Scientists from Kazan developed a drug for muscle weakness

Print 27 March 2018
GMP News

Biologists from Kazan have developed a new drug capable of suppressing myasthenia (muscle weakness) without inducing strong side effects.

According to Konstantin Petrov, a chemist from the Institute of Organic and Physical Chemistry of the Russian Academy of Sciences in Kazan, in recent years, the scientists have developed dozens of drugs to help patients with muscular weakness to survive and not feel tired all the time. Most of these drugs inhibit AChE enzyme, which decomposes acetylcholine, a “signal of action” used by neurons to control the muscle cells.

The chemists and biologists from Kazan have developed C-547, a new molecule that can inhibit the action of AChE enzyme without inducing side effects as severe as in case of other drugs.

Unlike them, this substance interacts only with AChE and does not interfere with other enzymes that control the processes going in digestive and urinary organs.

The scientists tested new drug in rats and human bladder tissue samples.
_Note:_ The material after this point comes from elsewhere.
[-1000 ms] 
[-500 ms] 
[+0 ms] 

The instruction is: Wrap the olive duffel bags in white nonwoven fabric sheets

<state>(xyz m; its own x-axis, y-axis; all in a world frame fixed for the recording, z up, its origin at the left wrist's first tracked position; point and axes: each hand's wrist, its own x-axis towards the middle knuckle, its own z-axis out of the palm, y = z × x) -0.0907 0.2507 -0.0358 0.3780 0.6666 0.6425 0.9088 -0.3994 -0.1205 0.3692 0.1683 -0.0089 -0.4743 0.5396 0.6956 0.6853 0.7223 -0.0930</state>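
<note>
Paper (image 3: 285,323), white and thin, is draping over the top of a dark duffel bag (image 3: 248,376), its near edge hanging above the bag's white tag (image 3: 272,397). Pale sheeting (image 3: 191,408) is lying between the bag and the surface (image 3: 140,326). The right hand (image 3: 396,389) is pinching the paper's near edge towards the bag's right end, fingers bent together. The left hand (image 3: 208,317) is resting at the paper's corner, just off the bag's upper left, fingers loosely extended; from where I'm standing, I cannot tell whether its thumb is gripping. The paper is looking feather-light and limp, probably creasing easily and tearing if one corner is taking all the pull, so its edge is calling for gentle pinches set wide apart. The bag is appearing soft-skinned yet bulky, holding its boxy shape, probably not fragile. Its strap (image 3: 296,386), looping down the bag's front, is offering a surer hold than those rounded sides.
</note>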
As it turned out, small doses of C-547 required to combat muscle weakness do not induce any changes in the bladder muscles. At the same time, pyridostigmine bromide, a standard “competitor” of the new drug, significantly increases the tonus and force of contraction of this organ’s walls.

In addition, the chemists from Kazan demonstrated that the effect of administering C-547 could be maintained for a long time (more than 72 hours). According to the authors of the article, these properties will make C-547 inhibitor one of the most promising drugs for combating symptoms of myasthenia.